MOTIFS DE LA DÉCISION
1/ Sur le taux d'incapacité
L'appelante soutient que Mme [E] [W] ne présentait au temps de ses décisions que des difficultés modérées pour la marcher et les déplacements extérieurs et qu'elle était totalement autonome tant en matière de mobilité que dans la réalisation des actes de la vie quotidienne. Elle reproche au tribunal d'avoir pris en compte deux appréciations passées et erronées du taux d'incapacité par deux autres MDPH ainsi que des pièces postérieures à la décision critiquée.
Il sera tout d'abord relevé que Mme [E] [W] n'a pas donné suite à une proposition d'accompagnement vers l'emploi mais qu'aucune conséquence ne peut être tirée de ce fait dès lors que l'intéressée justifie s'être engagée dans un parcours de procréation médicalement assistée et qu'elle indique préférer le mener à bien avant de reprendre un accompagnement vers l'emploi.
La cour retient qu'aucune pièce produite par l'appelante ne permet de retenir que le taux d'incapacité de Mme [E] [W] ait diminué à compter du 10 octobre 2019 alors qu'il ressort au contraire des éléments médicaux produits, et notamment du certificat médical du Dr [Y] du 16 avril 2019, que tel n'est nullement le cas.

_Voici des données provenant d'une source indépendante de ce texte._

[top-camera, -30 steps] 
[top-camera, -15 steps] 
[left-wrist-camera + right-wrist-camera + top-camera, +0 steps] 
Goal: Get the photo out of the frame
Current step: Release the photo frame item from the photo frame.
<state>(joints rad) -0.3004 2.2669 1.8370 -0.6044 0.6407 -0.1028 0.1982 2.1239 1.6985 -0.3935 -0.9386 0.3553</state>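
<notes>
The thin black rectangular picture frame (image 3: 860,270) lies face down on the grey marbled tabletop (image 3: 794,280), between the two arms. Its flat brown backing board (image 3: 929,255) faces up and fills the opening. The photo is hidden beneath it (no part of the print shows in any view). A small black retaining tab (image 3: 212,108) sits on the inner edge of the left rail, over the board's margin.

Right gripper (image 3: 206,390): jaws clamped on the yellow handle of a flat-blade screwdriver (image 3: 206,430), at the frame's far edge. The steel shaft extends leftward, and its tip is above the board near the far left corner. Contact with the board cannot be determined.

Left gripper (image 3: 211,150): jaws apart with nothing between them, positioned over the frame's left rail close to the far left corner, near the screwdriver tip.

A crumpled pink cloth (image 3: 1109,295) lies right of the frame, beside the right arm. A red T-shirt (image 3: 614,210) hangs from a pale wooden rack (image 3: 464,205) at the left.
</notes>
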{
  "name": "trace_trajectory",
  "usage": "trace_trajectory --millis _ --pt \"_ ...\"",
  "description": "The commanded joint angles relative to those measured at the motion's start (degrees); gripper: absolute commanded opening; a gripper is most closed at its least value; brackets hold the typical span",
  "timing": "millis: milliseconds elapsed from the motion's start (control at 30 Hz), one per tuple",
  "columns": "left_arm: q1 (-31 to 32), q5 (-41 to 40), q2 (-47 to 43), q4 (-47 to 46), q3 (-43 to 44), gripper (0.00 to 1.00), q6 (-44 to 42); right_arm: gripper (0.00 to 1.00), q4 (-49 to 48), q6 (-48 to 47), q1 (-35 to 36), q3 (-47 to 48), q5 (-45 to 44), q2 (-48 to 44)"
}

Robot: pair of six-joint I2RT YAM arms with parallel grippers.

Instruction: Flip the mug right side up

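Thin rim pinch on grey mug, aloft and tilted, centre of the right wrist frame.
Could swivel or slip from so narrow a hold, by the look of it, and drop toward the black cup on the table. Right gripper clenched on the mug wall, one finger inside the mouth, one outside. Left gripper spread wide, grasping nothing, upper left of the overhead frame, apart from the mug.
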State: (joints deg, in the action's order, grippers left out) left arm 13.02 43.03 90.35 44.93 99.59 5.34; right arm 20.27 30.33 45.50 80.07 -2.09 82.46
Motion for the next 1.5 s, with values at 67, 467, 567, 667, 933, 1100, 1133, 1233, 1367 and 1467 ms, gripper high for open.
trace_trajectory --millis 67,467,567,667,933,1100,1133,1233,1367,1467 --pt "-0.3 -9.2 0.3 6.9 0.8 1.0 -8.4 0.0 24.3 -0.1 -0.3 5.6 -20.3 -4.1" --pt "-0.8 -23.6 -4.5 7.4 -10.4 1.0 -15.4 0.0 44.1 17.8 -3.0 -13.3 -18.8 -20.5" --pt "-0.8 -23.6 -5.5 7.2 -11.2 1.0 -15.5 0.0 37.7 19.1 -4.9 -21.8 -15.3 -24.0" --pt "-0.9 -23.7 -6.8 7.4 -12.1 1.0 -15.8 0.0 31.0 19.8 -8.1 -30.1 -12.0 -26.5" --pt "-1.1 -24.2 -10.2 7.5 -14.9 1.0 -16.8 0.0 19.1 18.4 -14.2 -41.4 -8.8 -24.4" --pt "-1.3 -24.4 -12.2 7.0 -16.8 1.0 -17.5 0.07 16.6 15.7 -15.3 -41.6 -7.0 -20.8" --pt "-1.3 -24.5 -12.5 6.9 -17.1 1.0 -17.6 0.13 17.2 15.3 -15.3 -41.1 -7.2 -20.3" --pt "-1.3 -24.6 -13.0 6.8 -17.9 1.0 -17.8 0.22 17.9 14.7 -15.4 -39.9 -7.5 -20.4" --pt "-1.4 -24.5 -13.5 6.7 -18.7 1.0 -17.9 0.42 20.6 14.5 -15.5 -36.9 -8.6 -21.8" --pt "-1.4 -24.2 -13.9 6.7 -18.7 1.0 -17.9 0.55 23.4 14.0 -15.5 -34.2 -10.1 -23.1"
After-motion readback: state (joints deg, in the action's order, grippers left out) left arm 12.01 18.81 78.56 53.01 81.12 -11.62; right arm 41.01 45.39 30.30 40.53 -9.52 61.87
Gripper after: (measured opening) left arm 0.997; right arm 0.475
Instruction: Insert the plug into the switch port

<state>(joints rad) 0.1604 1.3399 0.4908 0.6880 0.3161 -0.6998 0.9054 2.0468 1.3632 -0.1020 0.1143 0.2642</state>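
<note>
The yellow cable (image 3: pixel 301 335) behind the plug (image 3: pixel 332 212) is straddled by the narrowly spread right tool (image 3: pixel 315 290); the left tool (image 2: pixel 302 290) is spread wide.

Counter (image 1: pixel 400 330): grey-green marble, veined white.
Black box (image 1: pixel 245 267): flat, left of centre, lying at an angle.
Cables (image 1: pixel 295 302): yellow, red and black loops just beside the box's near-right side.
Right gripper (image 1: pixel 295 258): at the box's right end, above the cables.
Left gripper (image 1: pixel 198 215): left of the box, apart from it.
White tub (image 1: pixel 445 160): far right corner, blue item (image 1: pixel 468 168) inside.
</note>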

Ainsi, il apparaît que Mme [E] [W] souffrait bien, au temps de sa requête et des décisions de l'appelante, d'une atrophie permanente des quadriceps, d'un déficit moteur des membres inférieurs permanent, d'une fatigabilité à l'effort permanente avec perspective d'évolution vers l'aggravation nécessitant la mise en place d'une thérapie génique, tous éléments qui suffisaient en l'espèce à caractériser une déficience sévère rendant les déplacements très difficiles sans aide humaine ou empêchant certaines activités de la vie courante, réalisation des courses et du ménage et préparation des repas, et qui justifiaient ainsi un taux d'incapacité de 80 % selon le guide barème, et ce d'autant que par certificat médical 18 février 2020, il était déjà fait état d'une aggravation du déficit moteur rapide depuis le mois de novembre 2019.
En conséquence, il convient de confirmer le jugement entrepris étant relevé que la caisse d'allocations familiales ayant procédé au remboursement par prélèvement de l'allocation aux adultes handicapés à compter du 1er octobre 2019, il convenait de la rétablir à compter de cette même date.
2/ Sur les autres demandes
Il n'y a pas lieu d'annuler, comme le sollicite l'appelante, sa condamnation aux frais irrépétibles prononcée par le tribunal. Par contre, l'équité ne commande pas de faire droit à la demande concernant les frais irrépétibles exposés en cause d'appel formée par l'intimée en application des dispositions de l'article 700 du code de procédure civile.
L'appelante supportera la charge des dépens d'appel.
PAR CES MOTIFS
LA COUR,
Confirme le jugement entrepris en toutes ses dispositions.
Déboute la maison départementale des personnes handicapées des Pyrénées-Orientales de ses demandes.
Y ajoutant,
Déboute Mme [E] [W] de sa demande concernant les frais irrépétibles d'appel.
Condamne la maison départementale des personnes handicapées des Pyrénées-Orientales aux dépens d'appel.